(February 27, 2008 - Insidermedicine) Two new potential susceptibility genes for systemic lupus erythematosus (SLE) have been identified in research published in the New England Journal of Medicine.

Here are some recommendations for diagnosing SLE from the Finnish Medical Society:

•    Be aware that there is no single symptom or finding that is sufficient in itself for making the diagnosis of SLE.

•    When suspecting SLE, basic laboratory investigations should include: blood count, platelets, erythrocyte sedimentation rate, anti-nuclear antibodies, dipstick test of the urine, and urinalysis.

•    Base a diagnosis of SLE on clinical symptoms, laboratory findings, and on the American Rheumatism Association (ARA) classification criteria (1982).

Researchers from Genentech in San Francisco genotyped over 500 000 single nucleotide polymorphisms in the DNA samples of over 1,300 individuals with SLE and nearly 1,800 controls to look for an association between the presence of specific polymorphisms and the presence of SLE. The authors also included in their analysis genotypes from over 1,500 additional controls obtained from public data repositories and confirmed their findings in a Swedish sample of nearly 800 individuals with SLE and over 850 controls.

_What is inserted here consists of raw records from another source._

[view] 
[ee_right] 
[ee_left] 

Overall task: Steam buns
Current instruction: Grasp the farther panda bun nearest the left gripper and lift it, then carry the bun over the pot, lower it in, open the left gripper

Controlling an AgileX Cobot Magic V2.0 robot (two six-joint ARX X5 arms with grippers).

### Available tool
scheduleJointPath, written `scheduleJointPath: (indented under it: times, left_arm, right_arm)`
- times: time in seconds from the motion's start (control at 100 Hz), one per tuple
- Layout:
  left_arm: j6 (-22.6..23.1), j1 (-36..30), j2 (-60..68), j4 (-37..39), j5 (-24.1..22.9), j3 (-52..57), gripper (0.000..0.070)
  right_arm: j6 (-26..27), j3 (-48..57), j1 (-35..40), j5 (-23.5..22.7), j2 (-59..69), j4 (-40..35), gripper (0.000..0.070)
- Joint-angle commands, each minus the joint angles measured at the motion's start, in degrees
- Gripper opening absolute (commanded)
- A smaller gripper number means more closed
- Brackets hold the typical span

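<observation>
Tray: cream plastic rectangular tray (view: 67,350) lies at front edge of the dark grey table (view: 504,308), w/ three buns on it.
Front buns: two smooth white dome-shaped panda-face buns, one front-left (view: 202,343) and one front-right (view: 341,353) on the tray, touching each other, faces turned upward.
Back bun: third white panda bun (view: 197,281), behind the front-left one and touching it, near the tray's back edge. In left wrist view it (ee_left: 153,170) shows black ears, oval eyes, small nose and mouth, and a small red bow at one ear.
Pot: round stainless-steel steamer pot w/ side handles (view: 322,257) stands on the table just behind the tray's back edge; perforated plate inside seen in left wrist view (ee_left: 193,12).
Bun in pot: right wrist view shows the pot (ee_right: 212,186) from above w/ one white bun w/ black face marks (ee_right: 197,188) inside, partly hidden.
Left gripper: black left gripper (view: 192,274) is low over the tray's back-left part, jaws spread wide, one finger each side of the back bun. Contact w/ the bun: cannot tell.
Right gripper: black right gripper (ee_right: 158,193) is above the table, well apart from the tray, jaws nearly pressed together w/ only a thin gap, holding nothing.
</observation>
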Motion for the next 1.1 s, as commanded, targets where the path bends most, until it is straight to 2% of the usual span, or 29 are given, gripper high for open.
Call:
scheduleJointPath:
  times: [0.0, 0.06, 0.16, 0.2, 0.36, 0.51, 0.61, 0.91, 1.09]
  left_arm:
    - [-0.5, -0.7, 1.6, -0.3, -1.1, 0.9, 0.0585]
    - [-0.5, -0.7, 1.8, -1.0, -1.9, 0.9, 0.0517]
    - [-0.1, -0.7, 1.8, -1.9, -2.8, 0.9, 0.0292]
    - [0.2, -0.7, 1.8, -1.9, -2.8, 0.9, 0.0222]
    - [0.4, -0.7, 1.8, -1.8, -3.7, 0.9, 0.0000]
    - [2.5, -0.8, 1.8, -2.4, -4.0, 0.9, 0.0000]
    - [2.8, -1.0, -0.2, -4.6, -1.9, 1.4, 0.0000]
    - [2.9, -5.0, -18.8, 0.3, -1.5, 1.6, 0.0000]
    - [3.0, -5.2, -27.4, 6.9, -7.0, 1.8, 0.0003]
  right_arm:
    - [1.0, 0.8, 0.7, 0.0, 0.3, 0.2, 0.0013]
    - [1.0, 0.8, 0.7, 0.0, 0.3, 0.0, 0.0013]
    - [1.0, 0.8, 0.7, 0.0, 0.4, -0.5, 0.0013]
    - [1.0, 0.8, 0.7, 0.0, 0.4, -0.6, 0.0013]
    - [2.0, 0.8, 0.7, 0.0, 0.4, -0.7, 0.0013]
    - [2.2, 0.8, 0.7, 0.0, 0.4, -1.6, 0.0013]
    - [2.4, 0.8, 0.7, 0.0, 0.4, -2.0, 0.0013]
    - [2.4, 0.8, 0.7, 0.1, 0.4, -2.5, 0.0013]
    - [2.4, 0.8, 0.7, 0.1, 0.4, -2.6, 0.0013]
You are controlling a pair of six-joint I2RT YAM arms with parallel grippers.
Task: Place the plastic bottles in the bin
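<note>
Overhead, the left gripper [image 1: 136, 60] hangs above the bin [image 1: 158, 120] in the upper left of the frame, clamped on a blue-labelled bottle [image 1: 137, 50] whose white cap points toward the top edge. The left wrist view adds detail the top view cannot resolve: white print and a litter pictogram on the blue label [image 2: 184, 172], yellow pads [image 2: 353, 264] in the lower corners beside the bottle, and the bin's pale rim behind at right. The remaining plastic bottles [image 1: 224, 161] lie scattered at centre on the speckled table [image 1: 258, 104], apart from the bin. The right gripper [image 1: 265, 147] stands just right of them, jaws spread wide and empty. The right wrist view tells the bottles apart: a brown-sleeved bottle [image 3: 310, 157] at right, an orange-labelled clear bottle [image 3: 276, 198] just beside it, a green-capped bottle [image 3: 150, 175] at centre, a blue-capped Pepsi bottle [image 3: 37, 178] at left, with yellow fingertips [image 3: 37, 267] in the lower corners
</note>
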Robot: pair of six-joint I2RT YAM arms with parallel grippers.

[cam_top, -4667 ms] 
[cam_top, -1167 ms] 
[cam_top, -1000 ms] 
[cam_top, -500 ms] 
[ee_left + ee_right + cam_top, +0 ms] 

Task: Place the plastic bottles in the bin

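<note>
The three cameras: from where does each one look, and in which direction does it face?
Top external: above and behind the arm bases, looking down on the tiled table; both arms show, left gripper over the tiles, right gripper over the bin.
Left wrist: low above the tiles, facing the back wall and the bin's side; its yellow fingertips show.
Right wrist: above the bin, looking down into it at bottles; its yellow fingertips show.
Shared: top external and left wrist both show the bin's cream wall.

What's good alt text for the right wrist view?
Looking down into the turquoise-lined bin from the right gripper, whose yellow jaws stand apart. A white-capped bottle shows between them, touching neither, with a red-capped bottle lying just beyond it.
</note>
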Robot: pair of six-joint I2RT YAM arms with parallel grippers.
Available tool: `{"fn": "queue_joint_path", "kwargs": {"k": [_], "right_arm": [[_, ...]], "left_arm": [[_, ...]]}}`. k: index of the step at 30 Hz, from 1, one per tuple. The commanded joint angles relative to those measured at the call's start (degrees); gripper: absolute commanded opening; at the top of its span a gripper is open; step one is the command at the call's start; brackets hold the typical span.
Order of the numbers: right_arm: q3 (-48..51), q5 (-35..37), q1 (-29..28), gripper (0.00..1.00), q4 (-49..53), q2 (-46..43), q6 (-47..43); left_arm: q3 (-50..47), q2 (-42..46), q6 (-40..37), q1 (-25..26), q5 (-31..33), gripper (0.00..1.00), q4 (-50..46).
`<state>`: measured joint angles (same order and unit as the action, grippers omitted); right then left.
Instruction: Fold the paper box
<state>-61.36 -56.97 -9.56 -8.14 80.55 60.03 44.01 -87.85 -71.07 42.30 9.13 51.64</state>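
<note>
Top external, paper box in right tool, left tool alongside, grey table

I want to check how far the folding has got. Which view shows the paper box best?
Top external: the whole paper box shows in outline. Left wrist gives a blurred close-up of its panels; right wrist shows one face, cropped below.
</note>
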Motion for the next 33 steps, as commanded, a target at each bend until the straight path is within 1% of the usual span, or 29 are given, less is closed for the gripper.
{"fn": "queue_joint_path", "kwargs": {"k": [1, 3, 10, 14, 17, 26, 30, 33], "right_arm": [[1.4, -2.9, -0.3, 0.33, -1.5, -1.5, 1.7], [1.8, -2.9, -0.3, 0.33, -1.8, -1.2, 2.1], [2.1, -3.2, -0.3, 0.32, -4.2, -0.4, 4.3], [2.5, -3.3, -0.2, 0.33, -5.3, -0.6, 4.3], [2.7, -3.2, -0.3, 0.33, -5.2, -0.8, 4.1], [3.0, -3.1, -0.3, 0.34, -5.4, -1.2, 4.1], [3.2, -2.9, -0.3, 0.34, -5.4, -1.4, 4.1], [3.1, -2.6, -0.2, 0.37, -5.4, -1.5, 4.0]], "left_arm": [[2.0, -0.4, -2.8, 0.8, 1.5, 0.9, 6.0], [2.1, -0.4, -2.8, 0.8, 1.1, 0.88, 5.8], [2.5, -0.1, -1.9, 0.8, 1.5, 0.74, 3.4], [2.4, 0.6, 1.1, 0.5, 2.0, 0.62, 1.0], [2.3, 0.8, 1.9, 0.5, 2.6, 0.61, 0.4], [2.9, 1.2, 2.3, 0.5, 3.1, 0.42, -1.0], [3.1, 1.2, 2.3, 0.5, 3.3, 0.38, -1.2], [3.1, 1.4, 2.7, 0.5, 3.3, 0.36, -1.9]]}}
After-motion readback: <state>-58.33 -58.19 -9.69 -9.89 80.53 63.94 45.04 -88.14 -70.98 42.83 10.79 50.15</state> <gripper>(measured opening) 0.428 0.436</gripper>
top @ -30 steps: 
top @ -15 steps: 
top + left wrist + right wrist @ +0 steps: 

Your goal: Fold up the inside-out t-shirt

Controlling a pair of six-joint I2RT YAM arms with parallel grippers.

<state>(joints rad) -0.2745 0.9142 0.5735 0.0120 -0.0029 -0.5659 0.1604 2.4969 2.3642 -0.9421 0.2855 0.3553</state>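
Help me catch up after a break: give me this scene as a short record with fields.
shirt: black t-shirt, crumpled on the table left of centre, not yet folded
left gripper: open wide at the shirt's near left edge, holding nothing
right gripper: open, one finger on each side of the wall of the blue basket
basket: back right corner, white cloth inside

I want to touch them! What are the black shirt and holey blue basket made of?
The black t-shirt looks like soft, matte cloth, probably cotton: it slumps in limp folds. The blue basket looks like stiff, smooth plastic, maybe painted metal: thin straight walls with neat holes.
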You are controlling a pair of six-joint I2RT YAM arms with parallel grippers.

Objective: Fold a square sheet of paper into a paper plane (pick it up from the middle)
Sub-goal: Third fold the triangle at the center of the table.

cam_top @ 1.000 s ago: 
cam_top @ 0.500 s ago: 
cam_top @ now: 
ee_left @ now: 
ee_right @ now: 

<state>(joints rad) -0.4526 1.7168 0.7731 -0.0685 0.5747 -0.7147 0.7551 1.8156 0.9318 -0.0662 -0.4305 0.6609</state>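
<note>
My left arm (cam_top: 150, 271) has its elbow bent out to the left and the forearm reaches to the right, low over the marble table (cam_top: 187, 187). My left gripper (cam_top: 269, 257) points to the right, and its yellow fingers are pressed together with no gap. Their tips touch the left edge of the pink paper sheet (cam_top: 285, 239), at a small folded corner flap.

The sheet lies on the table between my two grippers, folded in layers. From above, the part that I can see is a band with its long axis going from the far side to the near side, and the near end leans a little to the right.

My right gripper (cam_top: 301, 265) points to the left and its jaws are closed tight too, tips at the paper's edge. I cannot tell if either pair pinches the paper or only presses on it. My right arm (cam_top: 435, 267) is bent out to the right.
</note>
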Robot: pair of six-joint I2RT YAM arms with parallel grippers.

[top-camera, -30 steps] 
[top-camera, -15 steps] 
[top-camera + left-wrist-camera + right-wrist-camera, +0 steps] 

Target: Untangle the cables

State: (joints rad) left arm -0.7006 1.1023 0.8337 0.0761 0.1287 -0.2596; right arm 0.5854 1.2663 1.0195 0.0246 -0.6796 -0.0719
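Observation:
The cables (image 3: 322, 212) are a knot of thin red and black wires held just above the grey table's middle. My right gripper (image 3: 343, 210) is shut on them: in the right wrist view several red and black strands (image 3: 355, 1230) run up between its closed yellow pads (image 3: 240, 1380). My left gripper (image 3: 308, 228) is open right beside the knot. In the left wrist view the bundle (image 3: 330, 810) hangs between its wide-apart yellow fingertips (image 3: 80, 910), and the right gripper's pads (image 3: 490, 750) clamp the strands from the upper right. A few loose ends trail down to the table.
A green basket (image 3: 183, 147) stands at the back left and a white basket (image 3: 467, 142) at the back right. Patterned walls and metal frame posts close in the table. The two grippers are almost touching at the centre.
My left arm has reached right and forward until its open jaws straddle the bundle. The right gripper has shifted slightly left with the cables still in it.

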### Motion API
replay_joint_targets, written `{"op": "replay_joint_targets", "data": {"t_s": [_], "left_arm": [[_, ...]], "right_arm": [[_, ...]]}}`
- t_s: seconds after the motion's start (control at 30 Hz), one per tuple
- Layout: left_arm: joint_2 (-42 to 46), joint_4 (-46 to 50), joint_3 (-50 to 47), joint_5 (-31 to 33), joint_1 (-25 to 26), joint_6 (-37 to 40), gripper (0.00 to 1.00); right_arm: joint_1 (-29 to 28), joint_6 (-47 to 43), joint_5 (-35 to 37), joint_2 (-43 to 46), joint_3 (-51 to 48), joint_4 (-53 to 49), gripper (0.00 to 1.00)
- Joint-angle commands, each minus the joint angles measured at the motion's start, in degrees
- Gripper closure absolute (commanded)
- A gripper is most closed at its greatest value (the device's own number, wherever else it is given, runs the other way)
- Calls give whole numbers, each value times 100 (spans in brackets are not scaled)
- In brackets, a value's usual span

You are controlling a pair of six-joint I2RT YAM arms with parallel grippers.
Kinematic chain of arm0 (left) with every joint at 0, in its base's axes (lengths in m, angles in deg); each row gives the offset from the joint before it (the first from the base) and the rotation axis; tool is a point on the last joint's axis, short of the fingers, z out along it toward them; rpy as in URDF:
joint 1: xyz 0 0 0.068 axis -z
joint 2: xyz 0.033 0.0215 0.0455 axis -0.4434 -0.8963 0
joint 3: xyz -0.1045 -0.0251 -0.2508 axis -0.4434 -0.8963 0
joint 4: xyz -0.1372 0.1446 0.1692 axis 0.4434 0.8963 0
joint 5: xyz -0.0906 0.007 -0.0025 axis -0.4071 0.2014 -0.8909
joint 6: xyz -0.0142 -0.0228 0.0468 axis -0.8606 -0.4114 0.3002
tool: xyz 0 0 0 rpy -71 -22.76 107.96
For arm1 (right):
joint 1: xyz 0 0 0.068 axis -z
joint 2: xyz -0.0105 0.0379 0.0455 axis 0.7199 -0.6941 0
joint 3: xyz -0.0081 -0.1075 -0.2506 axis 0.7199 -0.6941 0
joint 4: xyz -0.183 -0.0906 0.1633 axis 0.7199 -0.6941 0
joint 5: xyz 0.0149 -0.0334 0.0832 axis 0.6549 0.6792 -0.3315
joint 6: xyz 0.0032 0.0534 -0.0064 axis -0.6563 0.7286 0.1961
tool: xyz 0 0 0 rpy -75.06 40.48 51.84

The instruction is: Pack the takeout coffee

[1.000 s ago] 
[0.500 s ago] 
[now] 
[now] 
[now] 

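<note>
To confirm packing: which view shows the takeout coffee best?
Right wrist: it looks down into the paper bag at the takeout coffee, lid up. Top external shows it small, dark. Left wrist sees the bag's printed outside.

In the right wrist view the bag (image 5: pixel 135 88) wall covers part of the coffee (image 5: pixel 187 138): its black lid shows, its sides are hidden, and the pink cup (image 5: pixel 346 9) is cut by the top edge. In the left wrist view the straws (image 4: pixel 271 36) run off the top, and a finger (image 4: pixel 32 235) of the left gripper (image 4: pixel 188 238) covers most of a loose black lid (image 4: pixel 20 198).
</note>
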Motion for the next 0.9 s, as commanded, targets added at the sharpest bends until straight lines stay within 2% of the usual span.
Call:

The investigators found an association between the presence of SLE and polymorphisms in a region upstream of genes encoding for B lymphoid tyrosine kinase (BLK) and chromosome 8p23.1 (C8orf13) as well as on chromosome 16p11.22, near the genes encoding integrin alpha M (ITGAM or CD11b) and integrin alpha X (ITGAX).

Today's research demonstrates how the genes BLK and ITGAM, and possibly other nearby genes, may be involved in the development of SLE and, potentially, other autoimmune disorders. These provide novel targets for research into autoimmune disease.

For Insidermedicine in Depth, I'm Dr. Susan Sharma.